-- EXERCISE OBJECTIVE --
What lines in the listing below hold the string "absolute"? Please copy them out.

-- COLLECTED MATERIAL --
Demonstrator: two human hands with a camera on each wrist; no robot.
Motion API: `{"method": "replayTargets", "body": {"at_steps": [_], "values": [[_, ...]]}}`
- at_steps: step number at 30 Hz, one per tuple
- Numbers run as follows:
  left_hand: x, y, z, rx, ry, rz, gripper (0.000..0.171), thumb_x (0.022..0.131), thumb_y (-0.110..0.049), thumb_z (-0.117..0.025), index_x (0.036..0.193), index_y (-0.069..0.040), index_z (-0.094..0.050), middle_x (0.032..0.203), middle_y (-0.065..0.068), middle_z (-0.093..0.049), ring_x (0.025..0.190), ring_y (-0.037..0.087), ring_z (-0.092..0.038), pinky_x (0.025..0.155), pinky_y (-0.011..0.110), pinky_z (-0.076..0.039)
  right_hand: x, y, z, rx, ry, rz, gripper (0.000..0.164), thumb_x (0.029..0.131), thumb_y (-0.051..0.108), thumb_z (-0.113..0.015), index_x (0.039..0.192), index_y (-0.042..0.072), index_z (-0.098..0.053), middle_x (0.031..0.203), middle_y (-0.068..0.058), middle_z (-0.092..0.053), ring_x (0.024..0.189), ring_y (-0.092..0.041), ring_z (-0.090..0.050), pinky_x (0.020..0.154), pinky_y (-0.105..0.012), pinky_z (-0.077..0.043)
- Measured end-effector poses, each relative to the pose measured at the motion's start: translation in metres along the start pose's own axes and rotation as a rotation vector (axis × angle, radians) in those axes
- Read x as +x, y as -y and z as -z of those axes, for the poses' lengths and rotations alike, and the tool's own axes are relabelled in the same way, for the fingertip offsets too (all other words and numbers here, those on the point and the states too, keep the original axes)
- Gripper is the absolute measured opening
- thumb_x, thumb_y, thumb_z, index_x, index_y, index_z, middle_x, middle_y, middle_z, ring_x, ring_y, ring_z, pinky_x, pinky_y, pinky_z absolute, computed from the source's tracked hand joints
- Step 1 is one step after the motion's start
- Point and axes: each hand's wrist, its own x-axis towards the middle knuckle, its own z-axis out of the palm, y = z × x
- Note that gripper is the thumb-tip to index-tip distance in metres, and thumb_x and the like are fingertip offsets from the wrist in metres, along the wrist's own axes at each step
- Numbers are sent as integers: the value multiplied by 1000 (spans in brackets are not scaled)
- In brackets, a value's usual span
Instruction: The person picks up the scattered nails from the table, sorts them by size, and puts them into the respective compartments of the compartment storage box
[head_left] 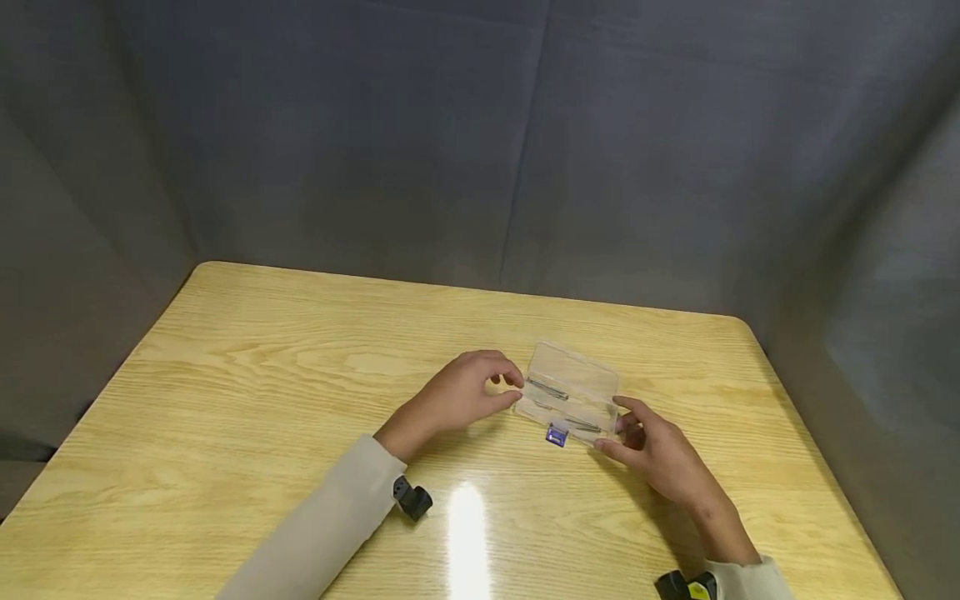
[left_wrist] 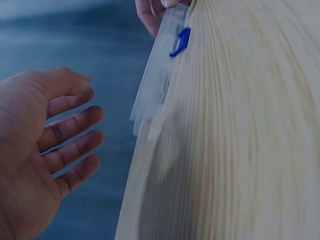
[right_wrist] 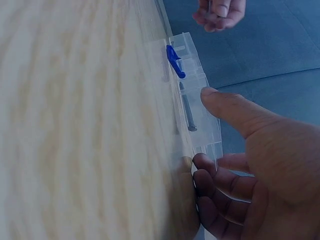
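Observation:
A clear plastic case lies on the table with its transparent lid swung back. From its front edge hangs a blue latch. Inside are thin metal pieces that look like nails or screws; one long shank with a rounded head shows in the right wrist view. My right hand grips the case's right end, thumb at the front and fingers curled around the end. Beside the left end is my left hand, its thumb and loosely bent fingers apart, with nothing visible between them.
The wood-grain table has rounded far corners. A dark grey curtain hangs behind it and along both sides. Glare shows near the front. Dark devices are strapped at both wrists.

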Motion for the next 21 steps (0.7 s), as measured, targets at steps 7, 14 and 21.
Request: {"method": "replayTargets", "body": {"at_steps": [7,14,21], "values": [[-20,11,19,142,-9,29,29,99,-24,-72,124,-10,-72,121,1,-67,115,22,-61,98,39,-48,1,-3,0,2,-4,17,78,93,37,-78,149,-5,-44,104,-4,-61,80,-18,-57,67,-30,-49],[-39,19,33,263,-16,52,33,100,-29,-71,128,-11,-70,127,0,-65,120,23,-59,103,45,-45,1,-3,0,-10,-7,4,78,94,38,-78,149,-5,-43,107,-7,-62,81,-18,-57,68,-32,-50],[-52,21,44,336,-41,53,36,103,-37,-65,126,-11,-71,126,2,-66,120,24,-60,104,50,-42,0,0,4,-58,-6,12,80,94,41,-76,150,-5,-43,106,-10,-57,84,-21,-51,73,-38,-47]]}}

-- SOLUTION BELOW --
- Gripper is the absolute measured opening
- thumb_x, thumb_y, thumb_z, index_x, index_y, index_z, middle_x, middle_y, middle_z, ring_x, ring_y, ring_z, pinky_x, pinky_y, pinky_z absolute, computed from the source's tracked hand joints

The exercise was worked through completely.